The Sensory Experience of Media
Electronic media provide several avenues for persuasion, including words, sounds and visual images. Contrast today's media of persuasion with that of ancient Greece, where persuaders could only use their voice, body and words to communicate. Today's channels of persuasion are truly multimedia in nature, which create a great number of outlets for a persuader's ideas. These cues reach us on emotional and even subconscious levels.
Visual Symbols
One of the most striking senses appealed to by media is that of sight. We are surrounded by photographs, logos and other images. Visual images are persuasive because they seem realistic, serve as proof for arguments and suggest arguments to audiences. Film and video are media that have ways of being "read" by viewers. For example, the transition in a film can suggest the passage of time. By using techniques such as editing, camera angles, transitions and special effects, persuaders are able to use film and video to persuade audiences, As we watch these media we automatically understand what they are communicating. Film and video, like other visual images, can elicit emotion in audience members. If you have ever cried during a movie, you realize how powerful media can be in affecting our emotions.
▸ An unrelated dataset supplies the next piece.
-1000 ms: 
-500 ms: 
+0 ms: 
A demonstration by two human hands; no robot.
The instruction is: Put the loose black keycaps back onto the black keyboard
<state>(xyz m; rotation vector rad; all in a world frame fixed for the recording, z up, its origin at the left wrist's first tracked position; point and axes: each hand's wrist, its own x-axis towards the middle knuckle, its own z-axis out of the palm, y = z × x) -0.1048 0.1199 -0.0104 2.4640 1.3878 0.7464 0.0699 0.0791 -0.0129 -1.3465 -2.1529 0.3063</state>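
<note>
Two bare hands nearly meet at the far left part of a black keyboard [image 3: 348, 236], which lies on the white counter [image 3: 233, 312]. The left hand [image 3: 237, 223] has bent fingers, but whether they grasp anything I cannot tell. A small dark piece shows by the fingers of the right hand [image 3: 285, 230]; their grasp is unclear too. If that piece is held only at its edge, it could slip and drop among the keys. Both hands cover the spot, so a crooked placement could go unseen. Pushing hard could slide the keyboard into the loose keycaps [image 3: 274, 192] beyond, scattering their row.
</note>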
The Internet has created new ways of appealing to an audience's senses. The graphical design of the Internet features visual imagery often at the expense of words. The Internet is capable of broadcasting multimedia such as audio and video. Also, the Internet allows us to extend our sensory experience through time and space. We can experience through pictures, sound and video, events that take place a world away from us. We can communicate with other individuals in real time through either e-mail, messaging or video conferencing.
Music and Auditory Symbols
Music and other auditory cues are a significant part of experiencing media. If you have watched a scary movie, you know how music affects how you think and feel about the film. The music is a symbolic cue that something good or bad is about to happen. Television commercials also use music to stimulate us to make purchasing decisions. In some cases, the musical score alone is persuasive. In other situations, the music along with lyrics communicate messages to audiences.
Subliminal Persuasion
Finally, we address how the media create so-called extrasensory experience for audiences. There has been a great debate about whether subliminal messages are used in persuasion or not. Recent debate about the topic was sparked in 1957 when market researcher, James Vicary claimed that subliminal messages to eat popcorn and drink Coca-Cola flashed on a movie screen and resulted in an increase in sales of the concession stand products. After much skepticism, Vicary claimed the results were fabricated.
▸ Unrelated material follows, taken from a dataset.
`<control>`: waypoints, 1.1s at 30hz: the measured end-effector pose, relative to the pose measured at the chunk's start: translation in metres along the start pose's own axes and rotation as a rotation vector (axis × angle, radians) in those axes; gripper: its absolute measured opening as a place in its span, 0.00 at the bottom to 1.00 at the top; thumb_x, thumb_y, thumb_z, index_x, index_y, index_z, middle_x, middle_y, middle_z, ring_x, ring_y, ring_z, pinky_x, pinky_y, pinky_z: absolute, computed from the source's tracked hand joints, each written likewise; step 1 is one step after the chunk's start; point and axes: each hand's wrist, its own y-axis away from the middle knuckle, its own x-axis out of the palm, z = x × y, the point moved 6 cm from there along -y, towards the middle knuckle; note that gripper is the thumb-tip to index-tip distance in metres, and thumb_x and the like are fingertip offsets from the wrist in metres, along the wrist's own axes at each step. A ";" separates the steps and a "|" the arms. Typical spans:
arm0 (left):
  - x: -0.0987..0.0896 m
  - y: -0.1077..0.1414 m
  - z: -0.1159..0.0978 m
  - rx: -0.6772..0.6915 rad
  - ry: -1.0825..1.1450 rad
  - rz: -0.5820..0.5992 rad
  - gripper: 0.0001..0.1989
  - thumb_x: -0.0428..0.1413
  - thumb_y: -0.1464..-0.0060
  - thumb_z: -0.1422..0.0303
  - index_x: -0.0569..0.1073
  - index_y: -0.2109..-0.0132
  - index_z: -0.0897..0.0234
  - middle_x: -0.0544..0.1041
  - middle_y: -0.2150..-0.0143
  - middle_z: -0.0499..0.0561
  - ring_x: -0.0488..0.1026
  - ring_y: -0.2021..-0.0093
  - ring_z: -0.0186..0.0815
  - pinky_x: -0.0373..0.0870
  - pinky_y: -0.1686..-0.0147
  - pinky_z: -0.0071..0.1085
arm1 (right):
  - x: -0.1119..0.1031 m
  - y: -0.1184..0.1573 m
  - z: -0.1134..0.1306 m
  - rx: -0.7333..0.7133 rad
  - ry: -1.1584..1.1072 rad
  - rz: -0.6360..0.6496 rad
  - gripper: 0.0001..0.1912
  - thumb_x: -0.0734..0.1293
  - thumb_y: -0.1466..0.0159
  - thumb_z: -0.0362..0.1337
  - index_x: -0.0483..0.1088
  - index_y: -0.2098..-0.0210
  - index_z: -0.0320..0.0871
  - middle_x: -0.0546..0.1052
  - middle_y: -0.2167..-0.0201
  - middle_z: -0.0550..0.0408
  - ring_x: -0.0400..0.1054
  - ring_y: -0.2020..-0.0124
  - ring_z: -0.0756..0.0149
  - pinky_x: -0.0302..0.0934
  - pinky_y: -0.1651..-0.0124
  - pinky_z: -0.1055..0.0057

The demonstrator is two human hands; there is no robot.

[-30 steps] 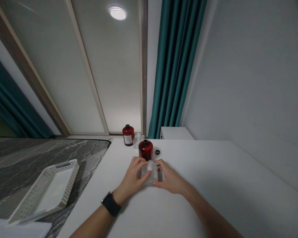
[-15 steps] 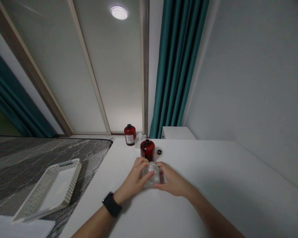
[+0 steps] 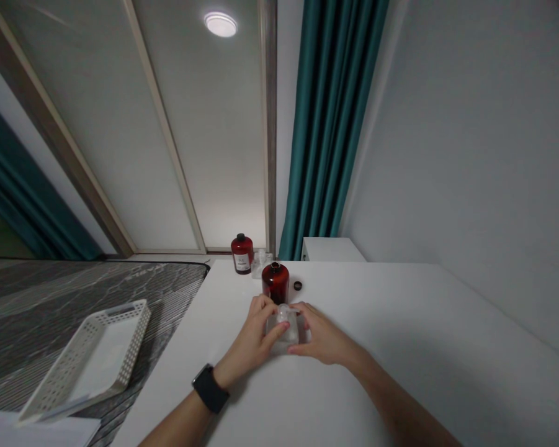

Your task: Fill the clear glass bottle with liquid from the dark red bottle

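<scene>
At six o'clock on the white table [image 3: 353,385], the left hand [image 3: 258,335] and right hand [image 3: 323,335] curl partly closed around a clear pump bottle [image 3: 285,332]; the open red bottle [image 3: 275,284] stands just beyond, toward twelve.

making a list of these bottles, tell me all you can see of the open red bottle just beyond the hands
The open red bottle is dark red, glossy and see-through-looking, glass or plastic, with rounded shoulders and a short neck with an uncovered mouth. No label shows on the visible side. It stands upright on the white table, a small black cap lying to its right. The left hand and the clear container hide its base; whether either touches it can't be told, nor can its contents.
</scene>
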 end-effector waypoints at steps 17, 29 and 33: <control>-0.006 0.000 0.012 0.098 0.054 0.106 0.18 0.65 0.47 0.64 0.68 0.52 0.60 0.69 0.50 0.55 0.67 0.48 0.44 0.66 0.46 0.42 | -0.018 0.006 -0.002 0.073 -0.065 0.069 0.35 0.80 0.52 0.33 0.68 0.47 0.47 0.73 0.51 0.52 0.68 0.51 0.54 0.65 0.50 0.59; 0.002 -0.001 0.014 0.070 0.115 0.133 0.18 0.65 0.48 0.67 0.68 0.52 0.59 0.69 0.46 0.56 0.67 0.44 0.45 0.66 0.43 0.44 | -0.003 -0.001 -0.011 0.071 -0.159 -0.204 0.28 0.72 0.44 0.35 0.64 0.45 0.47 0.74 0.54 0.52 0.68 0.51 0.57 0.62 0.46 0.59; 0.003 -0.001 0.016 0.037 0.157 0.124 0.18 0.66 0.49 0.67 0.67 0.55 0.60 0.70 0.48 0.55 0.68 0.46 0.44 0.66 0.44 0.42 | -0.010 0.000 -0.007 0.014 -0.141 -0.177 0.26 0.69 0.41 0.35 0.63 0.43 0.47 0.73 0.55 0.52 0.69 0.52 0.58 0.62 0.46 0.60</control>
Wilson Bryant Key's work in subliminal persuasion also received a great deal of attention in the 1970s and 80s. In a 1981 book Subliminal Seduction, he asserts, "Every person reading this book has been victimized and manipulated by the use of subliminal stimuli directed into his unconscious mind by the mass merchandisers of media." Key argues that the techniques of subliminal persuasion were a well kept secret and that, "the average citizen, as well as most social and behavioral scientists simply do not know what is going on" or they "appear not to want to know what's going on."